Transcending Time

Allegra Angelo, Head Sommelier And Partner Of Vinya Is Passionate About Her Craft

by

There are few things more cherished than good food and wine.

Pair that with a warm, welcoming ambiance and expert service and you’ve got Vinya Hospitality, responsible for several Miami concepts quickly winning South Floridian hearts. Allegra Angelo oversees the beverage program. With over 20 years of experience, the CIA (Culinary Institute of America) graduate holds an Advanced Sommelier Certificate from the Court of Master Sommeliers America and thrives on sharing her passion for wines. We were lucky enough to meet with her to enjoy a glass (or two) and some thoughts.


Q&A

You have numerous accolades as a sommelier. Tell us what draws you to wine?

I’m attracted to wine because of its ability to transcend time. Certain aromas and tastes that I experience in wine are nostalgic, triggering powerful memories (some happy, some sad). Essentially, a glass of wine is like a mini time warp, and to me, that’s inspiring!

Many people are intimidated by wine. What would you tell them?

Think of bottles of wine as the coolest, most down-to-earth friends you have. Bottles of wine don’t like you, they adore you — whether you’re a casual sipper, a seasoned collector or some fancy wine critic. Wine is for everyone and has no boundaries, so find a kind wine retailer who thinks the same.

Rule (in the wine world) you wish people would break?

For wine pairing, forget the rule “What grows together, goes together!” You can roam the globe in cuisines with a good bottle of wine from just about anywhere!

Grape varietal (or wine overall) everyone needs to know, and why?

I’ve been an advocate of Pecorino for a long time. It’s a white grape mostly seen in Abruzzo, Italy. It’s a grape with a lot of gusto, but also, a lot of charm. It’s full of sweet citrus and exotic green tones like lemongrass, basil and rosemary. It’s also very versatile as a food wine and plays well with fried appetizers, roasted vegetables, buttery fish and lean meats.

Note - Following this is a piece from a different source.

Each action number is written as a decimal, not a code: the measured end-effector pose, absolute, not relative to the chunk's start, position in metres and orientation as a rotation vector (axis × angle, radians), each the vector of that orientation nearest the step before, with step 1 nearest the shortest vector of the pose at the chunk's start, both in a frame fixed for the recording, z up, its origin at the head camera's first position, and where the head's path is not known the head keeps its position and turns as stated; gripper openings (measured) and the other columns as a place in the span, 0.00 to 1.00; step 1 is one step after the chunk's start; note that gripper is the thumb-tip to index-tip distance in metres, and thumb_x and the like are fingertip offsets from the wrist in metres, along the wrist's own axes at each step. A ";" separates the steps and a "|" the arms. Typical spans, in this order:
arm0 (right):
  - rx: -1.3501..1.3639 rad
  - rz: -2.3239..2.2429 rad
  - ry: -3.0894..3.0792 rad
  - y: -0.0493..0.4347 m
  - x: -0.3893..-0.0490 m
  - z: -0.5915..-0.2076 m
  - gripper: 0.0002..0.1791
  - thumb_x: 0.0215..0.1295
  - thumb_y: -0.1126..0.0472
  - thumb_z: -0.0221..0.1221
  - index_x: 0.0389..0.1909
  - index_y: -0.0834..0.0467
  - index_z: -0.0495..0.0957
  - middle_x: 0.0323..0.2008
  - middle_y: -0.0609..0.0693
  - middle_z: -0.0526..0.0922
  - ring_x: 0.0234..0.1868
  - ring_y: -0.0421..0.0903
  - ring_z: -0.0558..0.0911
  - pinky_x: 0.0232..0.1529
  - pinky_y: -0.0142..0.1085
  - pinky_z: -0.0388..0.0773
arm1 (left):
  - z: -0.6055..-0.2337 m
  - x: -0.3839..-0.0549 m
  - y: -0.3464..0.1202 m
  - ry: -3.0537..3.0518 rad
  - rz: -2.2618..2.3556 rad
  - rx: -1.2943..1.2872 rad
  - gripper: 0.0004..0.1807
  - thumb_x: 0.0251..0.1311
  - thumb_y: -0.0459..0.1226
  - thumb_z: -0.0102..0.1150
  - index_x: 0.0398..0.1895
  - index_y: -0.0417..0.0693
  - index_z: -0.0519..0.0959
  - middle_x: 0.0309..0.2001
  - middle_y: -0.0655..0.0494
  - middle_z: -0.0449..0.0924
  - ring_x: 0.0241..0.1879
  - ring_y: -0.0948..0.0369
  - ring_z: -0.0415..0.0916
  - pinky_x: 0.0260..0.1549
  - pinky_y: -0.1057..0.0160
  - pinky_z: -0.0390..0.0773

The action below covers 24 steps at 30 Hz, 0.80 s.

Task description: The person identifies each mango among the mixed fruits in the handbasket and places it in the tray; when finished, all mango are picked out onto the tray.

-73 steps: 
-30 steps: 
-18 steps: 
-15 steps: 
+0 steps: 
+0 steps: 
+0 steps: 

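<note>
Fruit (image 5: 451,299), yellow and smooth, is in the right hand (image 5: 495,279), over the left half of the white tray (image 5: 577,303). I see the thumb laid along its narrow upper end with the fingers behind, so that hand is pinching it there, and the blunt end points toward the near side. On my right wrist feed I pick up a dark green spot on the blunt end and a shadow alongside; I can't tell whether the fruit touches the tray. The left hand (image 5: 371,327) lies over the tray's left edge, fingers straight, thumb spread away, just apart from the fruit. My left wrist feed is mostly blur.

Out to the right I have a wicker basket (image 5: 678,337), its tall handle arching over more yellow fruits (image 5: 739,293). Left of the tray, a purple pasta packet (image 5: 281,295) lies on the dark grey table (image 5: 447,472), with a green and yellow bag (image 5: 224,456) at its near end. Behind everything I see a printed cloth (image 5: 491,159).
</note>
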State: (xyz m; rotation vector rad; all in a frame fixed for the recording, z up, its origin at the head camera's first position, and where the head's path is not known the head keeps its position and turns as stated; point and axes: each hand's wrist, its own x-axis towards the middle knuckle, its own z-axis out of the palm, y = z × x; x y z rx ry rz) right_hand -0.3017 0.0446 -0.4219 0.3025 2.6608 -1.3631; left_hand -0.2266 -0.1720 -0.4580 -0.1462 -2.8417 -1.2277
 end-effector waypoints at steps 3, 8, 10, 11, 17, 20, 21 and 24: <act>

You’re with a group and everyone is enjoying different wines (red, white, rosé). What appetizer do you order for the table?

Pan-fried dumplings, preferably shrimp or seafood.

What’s your most notable wine memory/experience and why?

In the spring of 2020, Peter Michael winery gifted me a magnum of Les Pavots and “on the fence” with saving it, I decided to take it with me that weekend for a last-minute visit to my family up north. It was May and the inaugural 70-degree weather beckoned an informal cookout outside on the patio. Hamburgers, hot dogs and some chicken thighs with a magnum of Les Pavots. Unknowingly, it was the last time we were all together, and it was perfect.

What’s the toughest part of your job?

The business is socially draining, so being “on” all the time is challenging for me, because I’m naturally shy and introverted. The customer service industry is 24/7 and the routine becomes exhausting over time.

Ice cube in white wine…thoughts?

It’s better than drinking an iced tea.

Wine trend right now you wish would go away?

The new birthing of “wine experts” on Instagram. Like most areas of expertise, wine takes time.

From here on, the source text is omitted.